#### PROBLEM DETAILS:
Write out once more the lines running from the top of the entries below to the line with "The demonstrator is", both ends included.

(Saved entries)
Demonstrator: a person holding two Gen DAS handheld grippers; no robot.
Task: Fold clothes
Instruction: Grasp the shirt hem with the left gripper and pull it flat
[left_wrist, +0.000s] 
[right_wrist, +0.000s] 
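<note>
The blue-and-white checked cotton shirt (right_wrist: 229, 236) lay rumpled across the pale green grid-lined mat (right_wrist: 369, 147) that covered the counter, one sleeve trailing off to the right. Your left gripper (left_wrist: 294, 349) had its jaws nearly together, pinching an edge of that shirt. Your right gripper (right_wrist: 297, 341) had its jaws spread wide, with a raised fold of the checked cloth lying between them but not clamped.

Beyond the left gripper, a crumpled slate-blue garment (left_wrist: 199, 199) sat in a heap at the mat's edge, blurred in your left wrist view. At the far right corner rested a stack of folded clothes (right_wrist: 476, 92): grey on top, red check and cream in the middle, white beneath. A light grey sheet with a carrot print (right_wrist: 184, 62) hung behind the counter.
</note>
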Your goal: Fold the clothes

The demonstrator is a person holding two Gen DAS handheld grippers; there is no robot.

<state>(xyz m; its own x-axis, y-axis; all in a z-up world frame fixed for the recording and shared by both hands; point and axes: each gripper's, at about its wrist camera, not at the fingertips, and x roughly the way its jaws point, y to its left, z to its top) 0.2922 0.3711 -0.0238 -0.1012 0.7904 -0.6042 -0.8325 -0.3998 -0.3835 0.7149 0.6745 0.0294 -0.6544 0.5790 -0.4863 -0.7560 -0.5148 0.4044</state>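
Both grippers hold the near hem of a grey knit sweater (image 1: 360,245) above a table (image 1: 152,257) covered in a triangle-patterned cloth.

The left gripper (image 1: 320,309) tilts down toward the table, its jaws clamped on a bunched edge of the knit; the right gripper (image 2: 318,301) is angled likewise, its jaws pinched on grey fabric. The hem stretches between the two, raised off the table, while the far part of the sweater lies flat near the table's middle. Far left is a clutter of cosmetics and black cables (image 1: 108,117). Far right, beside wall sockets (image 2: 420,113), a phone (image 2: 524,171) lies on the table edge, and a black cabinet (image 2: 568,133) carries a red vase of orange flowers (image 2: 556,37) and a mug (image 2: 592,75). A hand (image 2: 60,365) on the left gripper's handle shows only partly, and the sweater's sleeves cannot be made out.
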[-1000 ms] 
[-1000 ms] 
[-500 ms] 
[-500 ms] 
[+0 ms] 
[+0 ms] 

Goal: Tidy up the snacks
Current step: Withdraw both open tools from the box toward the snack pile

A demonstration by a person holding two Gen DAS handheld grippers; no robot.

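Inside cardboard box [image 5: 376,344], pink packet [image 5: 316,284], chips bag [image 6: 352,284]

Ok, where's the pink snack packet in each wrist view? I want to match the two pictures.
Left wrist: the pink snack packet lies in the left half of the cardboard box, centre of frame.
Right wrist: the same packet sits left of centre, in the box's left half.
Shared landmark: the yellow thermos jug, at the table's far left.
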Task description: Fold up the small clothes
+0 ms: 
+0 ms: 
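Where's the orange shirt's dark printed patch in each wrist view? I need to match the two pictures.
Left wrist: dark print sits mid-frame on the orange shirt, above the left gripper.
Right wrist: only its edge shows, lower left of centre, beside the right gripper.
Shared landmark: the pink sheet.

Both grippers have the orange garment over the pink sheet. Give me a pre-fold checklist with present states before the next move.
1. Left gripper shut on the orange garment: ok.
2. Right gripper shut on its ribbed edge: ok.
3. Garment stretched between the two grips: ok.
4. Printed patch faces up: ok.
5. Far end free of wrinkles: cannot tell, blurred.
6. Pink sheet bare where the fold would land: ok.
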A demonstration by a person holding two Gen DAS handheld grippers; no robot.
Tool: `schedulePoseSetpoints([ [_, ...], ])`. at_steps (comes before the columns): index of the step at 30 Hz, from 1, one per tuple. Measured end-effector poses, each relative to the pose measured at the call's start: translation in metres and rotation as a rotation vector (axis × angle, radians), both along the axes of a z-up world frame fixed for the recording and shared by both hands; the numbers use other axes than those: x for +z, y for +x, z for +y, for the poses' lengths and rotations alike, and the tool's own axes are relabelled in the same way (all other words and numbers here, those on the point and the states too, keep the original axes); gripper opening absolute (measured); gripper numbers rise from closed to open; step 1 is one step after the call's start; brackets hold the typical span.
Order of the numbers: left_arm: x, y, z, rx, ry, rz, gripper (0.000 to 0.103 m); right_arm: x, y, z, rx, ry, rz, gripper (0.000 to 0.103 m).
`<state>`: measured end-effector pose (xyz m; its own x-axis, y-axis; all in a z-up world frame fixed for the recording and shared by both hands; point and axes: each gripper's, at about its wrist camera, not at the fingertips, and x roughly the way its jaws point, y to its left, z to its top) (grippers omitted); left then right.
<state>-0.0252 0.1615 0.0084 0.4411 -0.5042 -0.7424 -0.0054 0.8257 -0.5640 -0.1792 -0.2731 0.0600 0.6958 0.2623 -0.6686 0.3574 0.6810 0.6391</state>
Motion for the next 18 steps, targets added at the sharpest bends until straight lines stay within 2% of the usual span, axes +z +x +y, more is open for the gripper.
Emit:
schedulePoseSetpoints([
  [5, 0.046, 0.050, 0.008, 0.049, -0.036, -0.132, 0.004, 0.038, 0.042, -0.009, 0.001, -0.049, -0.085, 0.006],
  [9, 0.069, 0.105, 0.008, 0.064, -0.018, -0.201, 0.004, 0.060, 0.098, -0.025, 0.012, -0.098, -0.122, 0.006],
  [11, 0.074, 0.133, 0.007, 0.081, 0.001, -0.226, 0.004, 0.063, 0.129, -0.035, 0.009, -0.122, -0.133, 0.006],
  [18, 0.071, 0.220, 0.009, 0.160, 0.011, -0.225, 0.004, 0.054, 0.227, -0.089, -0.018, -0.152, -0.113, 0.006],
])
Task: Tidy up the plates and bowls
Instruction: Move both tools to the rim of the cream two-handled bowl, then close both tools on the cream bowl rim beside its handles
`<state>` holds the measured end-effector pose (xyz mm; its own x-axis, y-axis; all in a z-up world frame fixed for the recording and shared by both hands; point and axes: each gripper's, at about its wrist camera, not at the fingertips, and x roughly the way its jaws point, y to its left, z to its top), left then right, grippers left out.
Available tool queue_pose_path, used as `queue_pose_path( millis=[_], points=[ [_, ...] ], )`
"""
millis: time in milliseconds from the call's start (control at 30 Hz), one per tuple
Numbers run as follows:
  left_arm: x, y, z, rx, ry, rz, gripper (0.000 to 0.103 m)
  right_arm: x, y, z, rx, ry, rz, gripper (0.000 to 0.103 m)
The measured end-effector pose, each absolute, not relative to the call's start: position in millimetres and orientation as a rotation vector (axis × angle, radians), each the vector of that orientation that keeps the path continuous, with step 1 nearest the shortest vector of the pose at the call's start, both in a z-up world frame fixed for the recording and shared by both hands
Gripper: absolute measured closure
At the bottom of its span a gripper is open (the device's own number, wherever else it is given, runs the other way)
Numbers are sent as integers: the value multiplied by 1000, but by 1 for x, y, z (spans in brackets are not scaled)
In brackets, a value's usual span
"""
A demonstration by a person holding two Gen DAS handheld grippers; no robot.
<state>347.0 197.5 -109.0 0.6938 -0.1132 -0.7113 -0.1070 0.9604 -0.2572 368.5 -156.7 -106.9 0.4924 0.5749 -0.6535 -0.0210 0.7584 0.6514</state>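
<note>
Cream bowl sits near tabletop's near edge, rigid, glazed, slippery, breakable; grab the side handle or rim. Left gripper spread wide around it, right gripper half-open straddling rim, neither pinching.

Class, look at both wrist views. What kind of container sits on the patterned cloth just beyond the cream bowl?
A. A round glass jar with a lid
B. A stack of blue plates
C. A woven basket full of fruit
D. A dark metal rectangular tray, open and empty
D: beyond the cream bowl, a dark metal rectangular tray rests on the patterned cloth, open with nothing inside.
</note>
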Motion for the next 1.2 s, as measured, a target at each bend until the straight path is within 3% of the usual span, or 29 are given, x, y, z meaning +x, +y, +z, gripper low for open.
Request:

#### ANSWER TO THIS PROBLEM:
Demonstrator: a person holding two Gen DAS handheld grippers; no robot.
Task: Fold clothes
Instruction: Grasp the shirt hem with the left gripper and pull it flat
[left_wrist, +0.000s] 
[right_wrist, +0.000s] 
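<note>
The blue-and-white checked cotton shirt (right_wrist: 229, 236) lay rumpled across the pale green grid-lined mat (right_wrist: 369, 147) that covered the counter, one sleeve trailing off to the right. Your left gripper (left_wrist: 294, 349) had its jaws nearly together, pinching an edge of that shirt. Your right gripper (right_wrist: 297, 341) had its jaws spread wide, with a raised fold of the checked cloth lying between them but not clamped.

Beyond the left gripper, a crumpled slate-blue garment (left_wrist: 199, 199) sat in a heap at the mat's edge, blurred in your left wrist view. At the far right corner rested a stack of folded clothes (right_wrist: 476, 92): grey on top, red check and cream in the middle, white beneath. A light grey sheet with a carrot print (right_wrist: 184, 62) hung behind the counter.
</note>
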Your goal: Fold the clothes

The demonstrator is a person holding two Gen DAS handheld grippers; there is no robot.

Nothing more remains to be added to this answer.